Oberösterreichischer Priester legte den „Grundstein“
Ausgabe: 2008/47, Grundstein, Geburtshelfer, neue Diözese, Kayanga, Hans Humer, Tansania, Almachius Vincent Rweyongeza,
19.11.2008
Am 6. November war Bischofsweihe in Kayanga. Dass es diese Diözese im Nord-westen Tansanias überhaupt gibt, dazu trug der oberösterreichische Diözesanpriester Hans Humer wesentlich bei.
Seit dem Jahr 1999 wirkt der aus Heiligenberg in Oberösterreich stammende Weltpriester Mag. Hans Humer in Tansania. In der Diözese Rulenge war er seither vor allem in der Jugendarbeit tätig. Gute Erfahrungen hat Humer mit der Seelsorge in vielen kleinen christlichen Gemeinschaften gemacht, die im Wesentlichen auch für sich selbst Sorge tragen – eine Erfahrung, die er auch für Europa bedeutsam sieht.

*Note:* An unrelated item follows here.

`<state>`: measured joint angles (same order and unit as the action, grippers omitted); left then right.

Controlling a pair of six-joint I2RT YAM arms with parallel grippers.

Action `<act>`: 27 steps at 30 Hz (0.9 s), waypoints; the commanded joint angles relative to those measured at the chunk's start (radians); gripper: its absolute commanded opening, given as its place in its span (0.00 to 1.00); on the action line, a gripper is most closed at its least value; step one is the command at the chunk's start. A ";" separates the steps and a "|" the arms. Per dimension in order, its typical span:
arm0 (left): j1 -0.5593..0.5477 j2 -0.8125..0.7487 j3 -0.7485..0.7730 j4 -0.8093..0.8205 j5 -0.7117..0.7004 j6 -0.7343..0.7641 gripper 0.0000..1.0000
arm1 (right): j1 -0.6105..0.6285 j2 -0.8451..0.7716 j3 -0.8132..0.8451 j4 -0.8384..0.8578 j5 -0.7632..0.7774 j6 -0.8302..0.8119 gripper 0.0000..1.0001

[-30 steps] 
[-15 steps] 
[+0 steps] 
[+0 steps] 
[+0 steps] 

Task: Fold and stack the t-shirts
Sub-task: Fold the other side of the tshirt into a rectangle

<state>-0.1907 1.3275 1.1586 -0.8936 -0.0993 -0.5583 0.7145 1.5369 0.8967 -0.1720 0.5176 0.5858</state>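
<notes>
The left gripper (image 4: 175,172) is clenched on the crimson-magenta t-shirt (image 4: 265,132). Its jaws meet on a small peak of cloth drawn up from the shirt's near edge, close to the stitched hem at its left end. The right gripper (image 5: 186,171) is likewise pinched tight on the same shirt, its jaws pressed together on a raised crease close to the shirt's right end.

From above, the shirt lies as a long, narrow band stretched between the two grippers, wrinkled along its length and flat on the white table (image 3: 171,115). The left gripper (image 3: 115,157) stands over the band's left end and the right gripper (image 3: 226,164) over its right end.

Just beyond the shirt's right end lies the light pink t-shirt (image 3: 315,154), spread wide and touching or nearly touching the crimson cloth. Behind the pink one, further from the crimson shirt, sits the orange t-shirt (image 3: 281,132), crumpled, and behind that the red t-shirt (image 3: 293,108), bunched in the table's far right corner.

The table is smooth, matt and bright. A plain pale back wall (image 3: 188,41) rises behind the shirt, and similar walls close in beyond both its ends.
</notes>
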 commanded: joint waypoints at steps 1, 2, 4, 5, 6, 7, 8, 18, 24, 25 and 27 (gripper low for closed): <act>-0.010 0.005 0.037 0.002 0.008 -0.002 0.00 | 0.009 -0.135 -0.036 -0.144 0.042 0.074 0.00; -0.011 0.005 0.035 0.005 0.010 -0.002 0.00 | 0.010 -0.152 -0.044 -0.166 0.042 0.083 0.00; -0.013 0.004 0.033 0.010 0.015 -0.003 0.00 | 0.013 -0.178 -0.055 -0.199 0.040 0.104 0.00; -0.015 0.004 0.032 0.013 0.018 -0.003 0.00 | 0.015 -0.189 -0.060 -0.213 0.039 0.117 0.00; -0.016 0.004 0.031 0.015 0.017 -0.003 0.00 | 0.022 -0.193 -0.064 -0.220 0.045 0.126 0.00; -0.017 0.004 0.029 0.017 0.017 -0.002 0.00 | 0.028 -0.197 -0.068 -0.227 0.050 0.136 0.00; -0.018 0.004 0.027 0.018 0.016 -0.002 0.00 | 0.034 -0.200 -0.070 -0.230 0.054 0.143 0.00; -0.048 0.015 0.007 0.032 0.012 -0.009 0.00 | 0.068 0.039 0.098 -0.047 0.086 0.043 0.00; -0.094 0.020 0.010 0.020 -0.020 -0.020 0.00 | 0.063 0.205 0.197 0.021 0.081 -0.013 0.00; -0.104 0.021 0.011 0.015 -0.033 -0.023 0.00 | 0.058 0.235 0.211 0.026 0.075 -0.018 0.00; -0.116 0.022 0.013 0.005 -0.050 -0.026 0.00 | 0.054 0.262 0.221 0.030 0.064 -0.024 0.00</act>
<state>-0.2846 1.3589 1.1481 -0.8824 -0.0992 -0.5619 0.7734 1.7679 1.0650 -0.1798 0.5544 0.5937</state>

Das Leben in der ursprünglichen Außenstelle Kayanga entwickelte sich so gut, dass zunächst eine eigenständige Pfarre errichtet wurde. Am 1. November 2008 wurde nun die unter Leitung von Hans Humer gebaute Kirche geweiht. In den Altar wurde eine Reliquie von Franz Jägerstätter eingesetzt, um so die Verbindung mit der Kirche Österreichs zum Ausdruck zu bringen. Jetzt wurde Kayanga sogar Bischofsstadt der jüngsten afrikanischen Diözese. Am 6. November wurde Almachius Vincent Rweyongeza zum ersten Bischof der jungen Diözese geweiht. Er leitet das 8000 Quadratkilometer große Bistum mit nur 25 Priestern. Was das Ereignis den Menschen bedeutet, zeigte die große Teilnahme. 25.000 Menschen feierten – trotz mühsamer Anreise auf schlechten Wegen – das Fest der Diözesangründung mit.